Confusion about the null (empty) set being contained in other sets
Solution 1:
Very important facts: Set membership ($\in$) and set inclusion ($\subseteq$) are two very different things. When we write $A = \{b\}$, it implies that $b \in A$ but it does not imply that $b \subseteq A$. The only way for $b \subseteq A$ to be true is if $b$ is a set and the set $b$ does not contain any members that are not also members of $A$.
Now to apply these facts:
The null set can be an element of a set. (For example, it is an element of $Y$.) But the null set has no elements, and since $X=\emptyset$, $X$ has no elements and you cannot write $v \in X$ for any $v$ whatsoever, even $\emptyset$.
$\emptyset \in Y$ because it was written that it is, as clearly as can be. The notation $Y=\{v\}$ means that $Y$ has one element, and $v$ is that element. Well, let $v=\emptyset$, that is, $Y=\{\emptyset\}$. The statement we made before about $v$ is now true about $\emptyset$: $Y$ has one element, and $\emptyset$ is that element.
$Z$ has just one element. That element is the set $\{\emptyset\}$. But $\emptyset\neq\{\emptyset\}$. Therefore $\emptyset$ is not an element of $Z$.
It is true that $X \subseteq Y$, but this is not because $\emptyset$ is an element of $Y$. It is because $X=\emptyset$, and $\emptyset$ is a subset of any other set that can ever be. In other words, it doesn't matter what is in $Y$.

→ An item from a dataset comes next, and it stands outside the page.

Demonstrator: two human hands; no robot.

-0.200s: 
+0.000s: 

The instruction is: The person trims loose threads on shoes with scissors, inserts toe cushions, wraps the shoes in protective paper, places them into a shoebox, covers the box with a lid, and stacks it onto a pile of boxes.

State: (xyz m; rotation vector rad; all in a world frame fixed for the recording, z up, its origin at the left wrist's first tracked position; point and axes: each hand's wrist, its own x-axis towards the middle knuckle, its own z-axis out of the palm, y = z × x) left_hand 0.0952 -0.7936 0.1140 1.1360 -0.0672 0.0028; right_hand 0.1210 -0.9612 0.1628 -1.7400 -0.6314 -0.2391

This is false. In fact, $Y \not\subseteq Z$, because $\emptyset \in Y$, but $\emptyset \not\in Z$. Again, $Z$ has just one element and that element is the set $\{\emptyset\}$, which is not the same thing as $\emptyset.$
You are right, this is the same as 2. Since $X=\emptyset$, when we write $\emptyset\in Y$ we are saying that $X\in Y$.
I don't know the mathematical definition of "directly within" as applied to sets. I suppose you mean that $\{\emptyset\}$ is found in the list of elements between the outer braces in the definition of $Z$, $Z=\{\ldots\}.$ So yes, $\{\emptyset\} \in Z$, and since $Y=\{\emptyset\}$, that implies $Y\in Z$.
Solution 2:
Here is a good "crutch" that you can use for these types of problems.
$X= \emptyset$ is an empty box, $Y = \{\emptyset\}$ is a box that contains an empty box, $Z = \{\{\emptyset\}\}$ is a box that contains a box that contains an empty box.
Does an empty box contain an empty box? (No, an empty box is empty.)
Does a box that contains an empty box contain an empty box? (Yes.)
It is easy to get confused here. $Z$ contains a box that contains a box. $Z$ does not contain an empty box. In other words, we don't care that $Z$ contains a box that contains an empty box.
Is everything inside the empty box also in $Y$? (Yes, because there is nothing inside the empty box.)
Are all the elements in the box $Y$ in the box $Z$? (No, $Z$ does not contain an empty box).
This is the same statement as 2.
Does $Z$ contain a box that contains an empty box? Yes.
I find that sometimes thinking about sets in this manner provides a helpful paradigm shift.